ДИПТИХ: ПАМЯТИ ВЕЛИКИХ ПЕРЕВОДЧИКОВ
Сложность и благородство поэтического перевода есть дело, схожее с деятельностью миссионера, и отказ от себя здесь даётся проявлением благородства, когда не донкихотством.
МЕТАФИЗИЧЕСКАЯ ЛЕСТНИЦА ВИЛЬГЕЛЬМА ЛЕВИКА
Немало было мастеров-переводчиков, но и не много классиков оного дела, и то, что Вильгельм Левик входит в это блистательное число – очевидно.
Просто перечисление имён титанов мировой поэзии, за каждым из которых разворачивается эпоха, полная символов и знаков, перенасыщенная конкретикой жизни, страданий, борьбы и труда уже выглядело бы своеобразной поэмой.
Первая же большая работа Левика «Германия. Зимняя сказка» точно оживляет Гейне для русского слуха и души – души, которая обладает своеобразным «всеприемством», ибо и Гёте, и Мицкевича русские (когда-то) читали порою так, как не прочитали их соотечественники.
Язык живой разговорный, язык сверкающий, переливающийся драгоценными гранями, насыщенный и дающий гирлянды образов – вот что получили русские читатели, открывая томик Гейне – переведённого Левиком.
За сим последовал Ронсар – и блистательная эпоха благородства, шпаги и розы, галантности и придворной жизни вытянулась роскошной словесной анфиладой.
Лафонтен и Мицкевич, Шиллер и Петрарка, Готье и Ленау открывались по-новому, а часто впервые благодаря мастерству и дару В. Левика.
Полное собрание его переводов – это сундуки искусной работы, наполненные драгоценными камнями: только стоят дороже, ибо это богатство бессмысленно оценивать в эквивалентах, привычных для эпохи холодно-змеиного прагматизма и тотально-слепого эгоизма.

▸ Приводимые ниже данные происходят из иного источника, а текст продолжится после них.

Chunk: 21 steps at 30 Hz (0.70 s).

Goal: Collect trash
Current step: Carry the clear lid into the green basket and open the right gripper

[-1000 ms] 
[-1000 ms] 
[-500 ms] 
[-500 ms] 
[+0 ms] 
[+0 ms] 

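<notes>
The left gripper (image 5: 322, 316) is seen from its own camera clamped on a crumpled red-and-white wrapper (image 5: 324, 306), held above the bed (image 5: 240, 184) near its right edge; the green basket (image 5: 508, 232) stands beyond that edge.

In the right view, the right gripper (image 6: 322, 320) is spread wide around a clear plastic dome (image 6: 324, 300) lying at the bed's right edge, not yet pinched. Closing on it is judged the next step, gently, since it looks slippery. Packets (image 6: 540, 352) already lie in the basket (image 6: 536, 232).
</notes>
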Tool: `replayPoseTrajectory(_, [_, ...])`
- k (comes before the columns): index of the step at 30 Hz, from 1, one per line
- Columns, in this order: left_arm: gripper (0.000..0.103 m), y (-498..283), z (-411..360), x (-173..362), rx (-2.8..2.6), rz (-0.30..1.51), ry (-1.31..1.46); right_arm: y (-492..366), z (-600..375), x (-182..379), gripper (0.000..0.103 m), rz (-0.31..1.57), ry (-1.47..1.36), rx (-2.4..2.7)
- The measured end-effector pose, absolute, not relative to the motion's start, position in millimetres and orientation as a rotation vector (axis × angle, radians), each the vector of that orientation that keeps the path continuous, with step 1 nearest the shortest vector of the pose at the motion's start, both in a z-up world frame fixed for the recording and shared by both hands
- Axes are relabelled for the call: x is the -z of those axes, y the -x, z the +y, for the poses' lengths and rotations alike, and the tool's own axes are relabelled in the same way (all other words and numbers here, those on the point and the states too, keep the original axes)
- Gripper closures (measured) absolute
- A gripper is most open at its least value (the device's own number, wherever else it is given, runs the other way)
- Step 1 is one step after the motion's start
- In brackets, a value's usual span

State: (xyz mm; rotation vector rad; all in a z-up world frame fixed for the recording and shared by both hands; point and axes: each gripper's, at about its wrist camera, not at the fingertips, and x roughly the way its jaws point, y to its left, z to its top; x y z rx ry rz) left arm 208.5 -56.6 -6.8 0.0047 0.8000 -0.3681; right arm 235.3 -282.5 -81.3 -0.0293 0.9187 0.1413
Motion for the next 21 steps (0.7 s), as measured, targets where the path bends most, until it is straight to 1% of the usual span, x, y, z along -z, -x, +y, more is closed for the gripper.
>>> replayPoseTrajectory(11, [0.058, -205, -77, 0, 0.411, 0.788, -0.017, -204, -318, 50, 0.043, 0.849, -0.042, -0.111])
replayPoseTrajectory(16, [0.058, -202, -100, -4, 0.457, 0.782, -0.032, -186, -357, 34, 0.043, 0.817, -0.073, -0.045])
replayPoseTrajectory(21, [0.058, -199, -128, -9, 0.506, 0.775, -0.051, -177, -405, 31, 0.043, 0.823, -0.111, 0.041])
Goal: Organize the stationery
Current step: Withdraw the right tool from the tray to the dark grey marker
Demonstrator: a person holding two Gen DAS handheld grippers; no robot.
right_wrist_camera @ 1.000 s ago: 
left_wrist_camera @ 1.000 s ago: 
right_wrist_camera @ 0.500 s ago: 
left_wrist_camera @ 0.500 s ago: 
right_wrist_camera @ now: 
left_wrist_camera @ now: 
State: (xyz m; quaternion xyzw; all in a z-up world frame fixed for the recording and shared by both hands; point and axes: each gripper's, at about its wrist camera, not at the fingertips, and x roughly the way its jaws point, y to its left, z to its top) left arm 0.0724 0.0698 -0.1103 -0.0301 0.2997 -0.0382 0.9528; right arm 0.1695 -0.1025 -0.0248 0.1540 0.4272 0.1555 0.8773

Подвиг переводчика подчас не заметен, но только вдуматься, какими лабиринтами ему пришлось пройти, из скольких тупиков найти верный выход, заставляя собственное сердце биться в ритме переводимого поэта – и дух захватит! Его и захватывает от свершённого В. Левиком.
К сожаленью, переводчиком не ставят памятники – это случай, когда не плохо бы нарушить несправедливую традицию.
СУММА СУММ СОЛОМОНА АПТА
Глобальный роман «Человек без свойств», как модель мозга, какой до конца не постичь искусством нейрофизиологии, и вместе – гигантский музей, где выставлены разнообразные идеи, и – лаборатория по испытанию человеческих качеств.
Как можно было поднять такую махину – осветить её русским языком, перевести так, чтобы Ульрих зажил и у нас, в России? Тайна сия великая осталась тайной блистательного Соломона Апта.
Ранее и долго он выстраивал древнегреческую панораму, данную через величественную драматургию, добиваясь поразительного эффекта: очень древние пьесы оказывали эмоциональное воздействие... вероятно, такое же, как на современников Эсхила, Еврипида.
Разумеется, нам не представить тех людей, они слишком и психологически, и интеллектуально отличались от нас, но ощущение тончайше пойманного впечатления, перенесённого на русскую почву, остаётся, а ощущениям такого рода стоит верить.
Также виртуозно, с тенями смысловых оттенков – а их бесчисленно – представил С. Апт русскому читателю и «Игру в бисер» Германа Гессе и «Иосифа и его братьев» Томаса Манна.
Копи идей, галереи образов, системы ценностей, сложенные в пирамиды, едва ли не более внушительные, чем египетские...
Читателю – рай! Мыслителю – Космос!
А образ самого переводчика – Соломона Константиновича Апта – рисуется тенью на полотнах вечности, сопоставимой с теми, кого он переводил.